Really, it all depends on the feature that a scientist needs the most. MALDI provides fast analysis, for instance, but for in-depth analysis a scientist might opt for LC with electrospray ionization (ESI)-MS. When it comes to these features—speed and in-depth analysis—Suckau says, “you don’t get both at the same time.”

The importance of automation

Given the large numbers of glycoproteins that must be analyzed, automation can add speed and accuracy. One example is the AssayMAP Bravo automated protein and peptide sample prep solution from Agilent. “This platform provides superior sample preparation for glycoprotein purification or released glycan digest and labeling,” says David Edwards, senior director of mass spectrometry marketing at Agilent Technologies.

The samples are separated with the Agilent 1290 Infinity II UHPLC, using AdvanceBio LC columns, which were designed for glycan separations. “Then, the Agilent 6545XT AdvanceBio LC/Q-TOF system—designed specifically to handle multiple workflows in biopharmaceutical characterization—acquires the data for both large molecules, such as monoclonal antibodies, and smaller ones, such as released glycans, including use of a fragile ions mode to avoid unwanted fragmentation of glycans,” Edwards explains. Agilent MassHunter BioConfirm software analyzes the results. Edwards adds that this “enables the user to set up the analysis of intact proteins, protein digests, and released glycans using one panel.” Plus, a scientist can review the data in visualizations of, for instance, mass spectra or theoretical isotope distributions.

In some cases, automation can be used to take apart glycoproteins before analyzing them. “The majority of biotherapeutics are large, heterogeneous proteins, such as monoclonal antibodies,” says Moore. “In order to accurately and quantitatively study the attached glycans, a protein’s tertiary structure must first be disrupted, and if this is not performed effectively the subsequent deglycosylation—glycan release—could be biased.”
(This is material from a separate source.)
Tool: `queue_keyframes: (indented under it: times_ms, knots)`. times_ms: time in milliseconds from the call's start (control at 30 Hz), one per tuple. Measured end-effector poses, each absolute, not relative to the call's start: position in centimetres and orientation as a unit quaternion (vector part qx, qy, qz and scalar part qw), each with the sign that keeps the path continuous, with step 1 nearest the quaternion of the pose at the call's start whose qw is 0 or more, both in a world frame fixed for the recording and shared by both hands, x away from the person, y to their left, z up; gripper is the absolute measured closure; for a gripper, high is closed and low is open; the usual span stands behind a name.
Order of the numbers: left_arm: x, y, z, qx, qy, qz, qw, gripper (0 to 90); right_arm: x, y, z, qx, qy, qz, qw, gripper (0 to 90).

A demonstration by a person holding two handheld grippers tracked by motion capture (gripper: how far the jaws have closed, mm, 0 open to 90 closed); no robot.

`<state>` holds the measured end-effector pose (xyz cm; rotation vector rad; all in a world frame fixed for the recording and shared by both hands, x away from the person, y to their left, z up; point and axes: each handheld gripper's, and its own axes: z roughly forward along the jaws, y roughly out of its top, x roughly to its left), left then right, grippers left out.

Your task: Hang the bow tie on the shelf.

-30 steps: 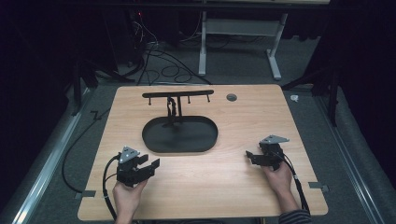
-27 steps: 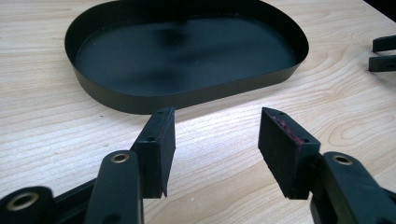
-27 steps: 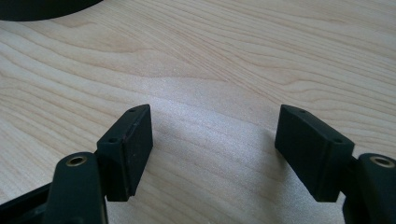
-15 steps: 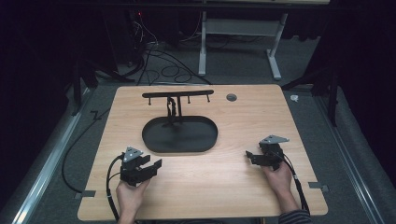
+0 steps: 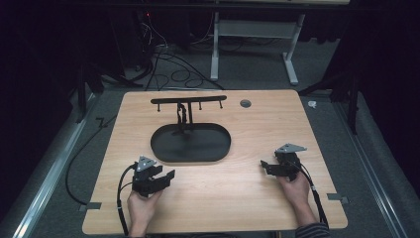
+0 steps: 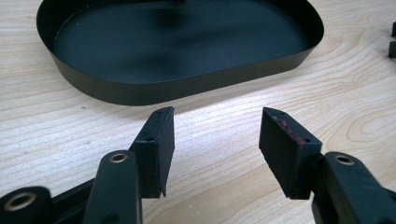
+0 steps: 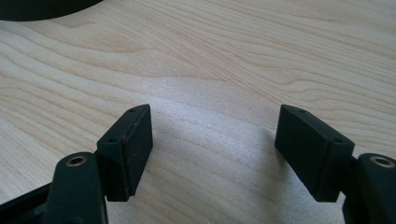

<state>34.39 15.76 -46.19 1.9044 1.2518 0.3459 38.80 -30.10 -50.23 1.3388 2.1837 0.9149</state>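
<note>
A black oval tray (image 5: 218, 148) lies in the middle of the wooden table (image 5: 247, 198), with a black T-shaped stand (image 5: 188, 101) rising from its far side. My left gripper (image 5: 171, 174) sits at the front left, open and empty, pointing toward the tray's near rim. In the left gripper view the tray (image 6: 187, 88) lies just beyond the open gripper (image 6: 217, 133). My right gripper (image 5: 263, 166) rests at the front right, open, pointing left. In the right gripper view, bare wood lies between the pads of that gripper (image 7: 212, 140).
A small grey disc (image 5: 245, 103) is set into the table near the far edge. Cables (image 5: 163, 59) and a white frame's legs (image 5: 292, 59) stand on the floor beyond the table. A metal rail (image 5: 49, 173) runs along the left side.
My left gripper has drifted a little to the right and nearer the front edge. The right gripper has stayed in place.
</note>
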Motion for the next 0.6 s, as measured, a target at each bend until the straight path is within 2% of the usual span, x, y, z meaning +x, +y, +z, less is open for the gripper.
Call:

For unbiased deglycosylation and clean-up, scientists can use Thermo Fisher Scientific’s GlycanAssure HyPerformance kit. This product can be used as an automated magnetic bead-based N-glycan release and labeling technology. It can be used upstream of UHPLC with fluorescence or capillary-electrophoresis detectors. “The GlycanAssure HyPerformance kit does not contain sodium cyanoborohydide, it involves no vacuum drying steps, is high-throughput amenable and makes use of a well-understood, stable glycan dye,” Moore explains. In addition, this method involves just three steps that can be done in one well or tube, and this can be performed manually, semi-automated or fully automated.

The key to an unbiased method is getting a more complete picture of a glycoprotein. Moore says that, with her company’s technique, “no glycan-types are missed.” She adds, “This is particularly important for detection and monitoring of immunogenic moieties, which are a problem when working with particular cell lines—for example, murine cell lines—and high mannose and sialylated glycan species, which have the potential to affect drug clearance and thus impact in vivo efficacy.”

It is clear that for the glycans to get analyzed in biotherapeutics, the process must be effective and reliable. Also, as more glycoproteins get approved as medications, even faster and more accurate methods of glycan profiling must be developed. Suckau mentions seeing this topic coming up at meetings more and more. Consequently, basic and industrial scientists are seeking more tools and newer techniques to take on this challenge.